■ **ABOUT THIS EXERCISE**
Give back exactly the lines that start at the one containing "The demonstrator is" and run to the end of the material, leaving out the pictures.

★ ★ ★ ★

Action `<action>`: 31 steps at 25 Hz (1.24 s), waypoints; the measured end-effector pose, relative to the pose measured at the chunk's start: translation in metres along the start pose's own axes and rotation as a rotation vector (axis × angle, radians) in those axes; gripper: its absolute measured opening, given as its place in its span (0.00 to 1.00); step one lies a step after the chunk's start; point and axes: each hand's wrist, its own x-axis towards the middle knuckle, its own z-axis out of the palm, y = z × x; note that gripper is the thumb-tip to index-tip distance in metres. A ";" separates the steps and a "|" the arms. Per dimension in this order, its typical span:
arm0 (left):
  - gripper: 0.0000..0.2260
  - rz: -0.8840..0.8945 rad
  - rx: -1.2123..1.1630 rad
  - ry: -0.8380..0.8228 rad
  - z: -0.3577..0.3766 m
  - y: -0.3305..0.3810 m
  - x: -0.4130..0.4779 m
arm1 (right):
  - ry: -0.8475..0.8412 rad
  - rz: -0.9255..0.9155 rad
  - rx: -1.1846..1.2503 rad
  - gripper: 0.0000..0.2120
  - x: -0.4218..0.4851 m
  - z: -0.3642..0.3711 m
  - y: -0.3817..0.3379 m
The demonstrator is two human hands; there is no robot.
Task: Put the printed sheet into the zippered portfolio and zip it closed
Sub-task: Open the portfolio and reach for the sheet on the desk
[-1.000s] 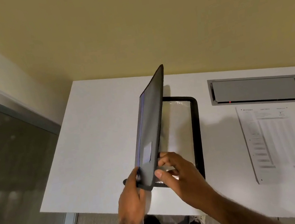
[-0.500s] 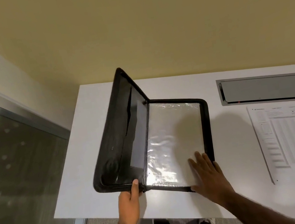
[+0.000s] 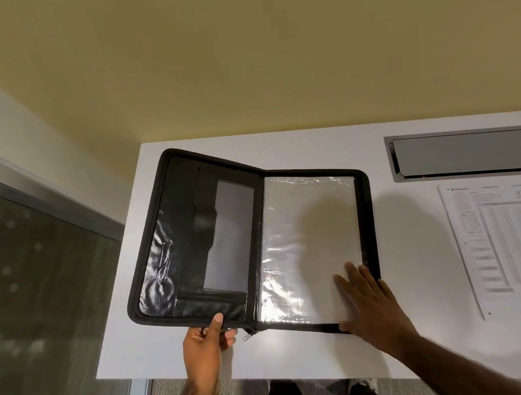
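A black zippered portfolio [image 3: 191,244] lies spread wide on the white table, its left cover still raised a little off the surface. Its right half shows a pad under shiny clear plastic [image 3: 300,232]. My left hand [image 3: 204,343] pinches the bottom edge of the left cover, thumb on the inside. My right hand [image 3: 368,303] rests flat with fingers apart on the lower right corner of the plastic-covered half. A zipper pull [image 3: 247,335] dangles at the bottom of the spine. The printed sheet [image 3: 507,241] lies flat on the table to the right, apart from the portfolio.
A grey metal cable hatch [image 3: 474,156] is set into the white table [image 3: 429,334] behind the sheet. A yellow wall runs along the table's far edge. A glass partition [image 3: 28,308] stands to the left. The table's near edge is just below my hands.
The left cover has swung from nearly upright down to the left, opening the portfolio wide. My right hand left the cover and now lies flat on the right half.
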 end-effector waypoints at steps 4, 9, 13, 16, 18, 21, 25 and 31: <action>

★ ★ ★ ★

■ **WRITTEN RESPONSE**
The demonstrator is two human hands; there is no robot.
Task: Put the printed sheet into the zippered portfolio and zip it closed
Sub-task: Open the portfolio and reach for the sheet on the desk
[-1.000s] 
[-0.500s] 
[+0.000s] 
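A black zippered portfolio [image 3: 191,244] lies spread wide on the white table, its left cover still raised a little off the surface. Its right half shows a pad under shiny clear plastic [image 3: 300,232]. My left hand [image 3: 204,343] pinches the bottom edge of the left cover, thumb on the inside. My right hand [image 3: 368,303] rests flat with fingers apart on the lower right corner of the plastic-covered half. A zipper pull [image 3: 247,335] dangles at the bottom of the spine. The printed sheet [image 3: 507,241] lies flat on the table to the right, apart from the portfolio.
A grey metal cable hatch [image 3: 474,156] is set into the white table [image 3: 429,334] behind the sheet. A yellow wall runs along the table's far edge. A glass partition [image 3: 28,308] stands to the left. The table's near edge is just below my hands.
The left cover has swung from nearly upright down to the left, opening the portfolio wide. My right hand left the cover and now lies flat on the right half.
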 end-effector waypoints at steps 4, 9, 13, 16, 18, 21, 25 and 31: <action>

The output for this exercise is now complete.